Task description:
Full transcription, minus images: write out the listing below exactly as it appears.

┌──

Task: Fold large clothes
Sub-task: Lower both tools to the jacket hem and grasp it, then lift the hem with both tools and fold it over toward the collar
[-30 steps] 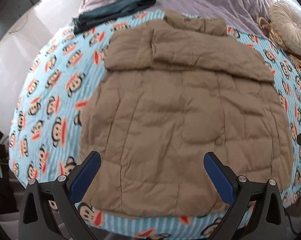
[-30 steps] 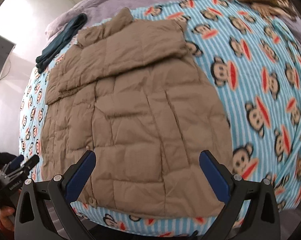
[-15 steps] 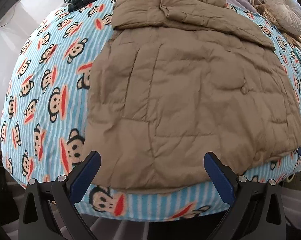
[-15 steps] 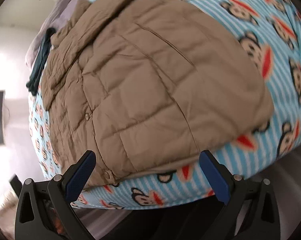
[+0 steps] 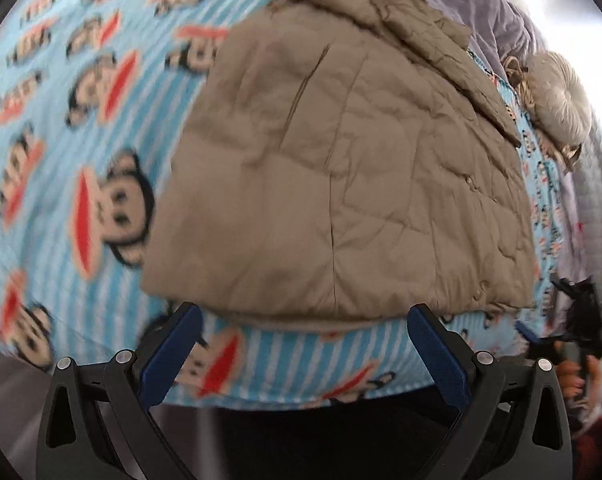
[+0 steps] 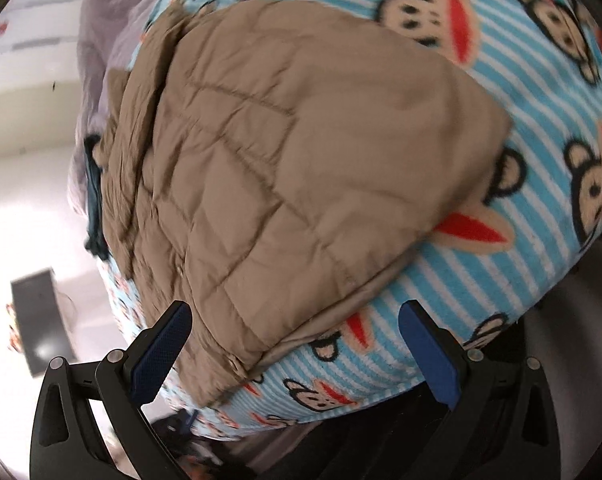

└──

Result:
Task: Fold large clothes
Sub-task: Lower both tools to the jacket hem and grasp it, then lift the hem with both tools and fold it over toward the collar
[-30 steps] 
[-30 steps] 
[-15 steps] 
[-15 steps] 
[+0 steps] 
[+0 steps] 

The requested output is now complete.